**EXERCISE REQUIREMENTS:**
Using the records below, give again exactly the lines from the line that contains "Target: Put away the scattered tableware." through the line that contains "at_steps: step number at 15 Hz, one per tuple", both ends included, and only those.
---------- GIVEN DATA ----------
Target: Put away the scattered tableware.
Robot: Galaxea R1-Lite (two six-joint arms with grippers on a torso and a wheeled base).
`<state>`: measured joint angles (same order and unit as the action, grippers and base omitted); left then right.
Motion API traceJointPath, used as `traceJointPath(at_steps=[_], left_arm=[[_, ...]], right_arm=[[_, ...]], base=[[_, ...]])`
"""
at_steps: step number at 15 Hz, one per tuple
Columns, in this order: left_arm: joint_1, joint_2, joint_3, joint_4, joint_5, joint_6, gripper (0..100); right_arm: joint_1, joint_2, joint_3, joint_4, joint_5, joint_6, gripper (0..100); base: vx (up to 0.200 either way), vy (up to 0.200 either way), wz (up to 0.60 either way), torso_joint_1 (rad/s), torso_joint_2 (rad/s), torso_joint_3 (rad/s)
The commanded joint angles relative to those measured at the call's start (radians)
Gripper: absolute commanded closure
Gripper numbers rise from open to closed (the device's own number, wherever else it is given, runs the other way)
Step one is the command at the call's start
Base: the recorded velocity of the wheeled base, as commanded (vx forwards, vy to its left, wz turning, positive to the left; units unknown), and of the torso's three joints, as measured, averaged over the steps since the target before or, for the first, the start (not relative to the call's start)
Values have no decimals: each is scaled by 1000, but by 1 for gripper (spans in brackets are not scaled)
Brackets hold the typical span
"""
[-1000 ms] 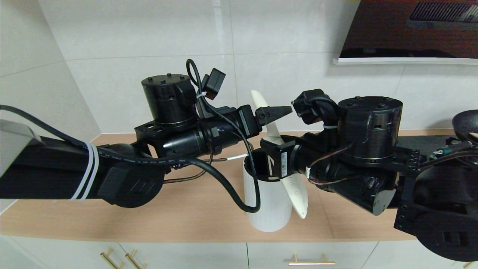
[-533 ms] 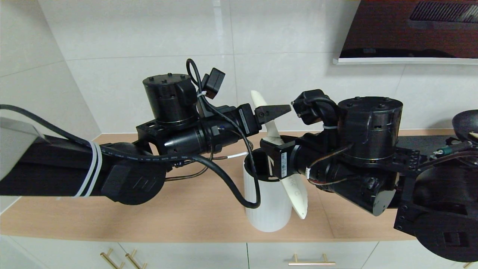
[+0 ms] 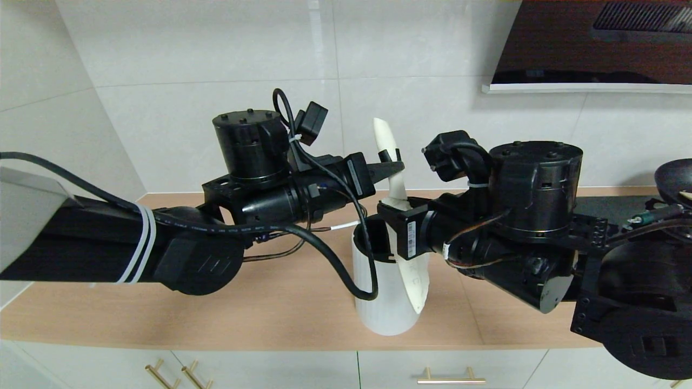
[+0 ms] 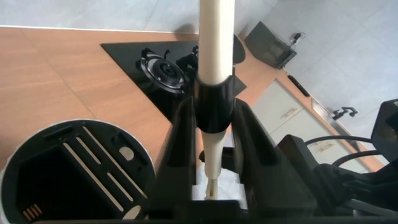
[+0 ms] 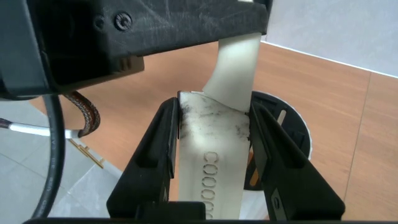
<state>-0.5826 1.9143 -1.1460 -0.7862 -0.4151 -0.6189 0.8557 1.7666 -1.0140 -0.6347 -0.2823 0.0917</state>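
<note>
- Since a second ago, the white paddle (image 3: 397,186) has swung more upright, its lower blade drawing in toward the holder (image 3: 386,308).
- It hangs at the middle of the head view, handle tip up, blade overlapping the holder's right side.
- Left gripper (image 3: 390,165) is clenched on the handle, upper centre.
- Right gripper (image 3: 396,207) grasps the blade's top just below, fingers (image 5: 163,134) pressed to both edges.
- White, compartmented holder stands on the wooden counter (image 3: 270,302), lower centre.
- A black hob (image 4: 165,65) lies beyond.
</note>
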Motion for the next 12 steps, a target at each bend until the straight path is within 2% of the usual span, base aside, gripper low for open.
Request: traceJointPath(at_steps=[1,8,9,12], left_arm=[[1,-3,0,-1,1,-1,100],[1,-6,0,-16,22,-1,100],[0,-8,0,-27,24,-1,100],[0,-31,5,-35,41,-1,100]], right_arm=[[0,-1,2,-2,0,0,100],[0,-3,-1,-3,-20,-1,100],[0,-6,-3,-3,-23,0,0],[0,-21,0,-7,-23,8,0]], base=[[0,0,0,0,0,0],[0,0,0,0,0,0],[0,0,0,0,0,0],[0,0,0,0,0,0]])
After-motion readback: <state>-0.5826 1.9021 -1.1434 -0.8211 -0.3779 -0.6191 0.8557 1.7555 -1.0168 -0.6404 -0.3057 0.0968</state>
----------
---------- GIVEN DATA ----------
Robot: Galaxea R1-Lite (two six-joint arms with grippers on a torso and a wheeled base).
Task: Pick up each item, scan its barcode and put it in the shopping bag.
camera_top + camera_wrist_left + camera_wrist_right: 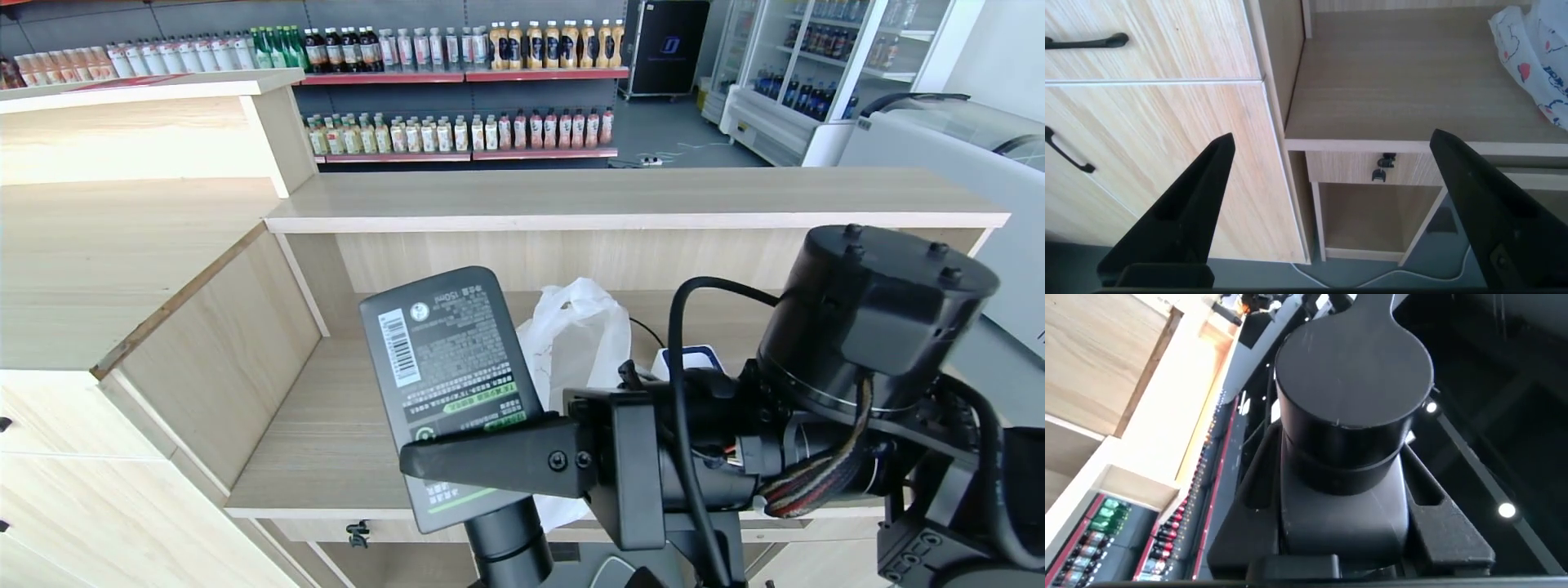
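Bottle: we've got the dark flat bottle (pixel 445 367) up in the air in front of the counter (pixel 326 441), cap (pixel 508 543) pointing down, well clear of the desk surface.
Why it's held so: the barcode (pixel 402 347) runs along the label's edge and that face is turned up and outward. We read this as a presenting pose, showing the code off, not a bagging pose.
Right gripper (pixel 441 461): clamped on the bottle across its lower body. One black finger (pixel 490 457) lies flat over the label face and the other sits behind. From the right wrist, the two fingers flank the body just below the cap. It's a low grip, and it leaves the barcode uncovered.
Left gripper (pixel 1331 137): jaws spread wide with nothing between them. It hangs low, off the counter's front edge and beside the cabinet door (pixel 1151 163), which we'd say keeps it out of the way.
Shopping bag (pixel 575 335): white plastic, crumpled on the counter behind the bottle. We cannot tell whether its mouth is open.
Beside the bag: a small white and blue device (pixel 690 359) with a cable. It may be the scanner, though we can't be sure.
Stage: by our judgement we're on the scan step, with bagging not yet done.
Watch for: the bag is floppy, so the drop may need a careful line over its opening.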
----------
**OUTPUT FOR THIS EXERCISE:**
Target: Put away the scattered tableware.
Robot: Galaxea R1-Lite (two six-joint arms with grippers on a torso and a wheeled base).
`<state>`: measured joint angles (same order and unit as the action, grippers and base omitted); left then right.
Motion API traceJointPath, used as `traceJointPath(at_steps=[_], left_arm=[[_, ...]], right_arm=[[_, ...]], base=[[_, ...]])`
"""
at_steps: step number at 15 Hz, one per tuple

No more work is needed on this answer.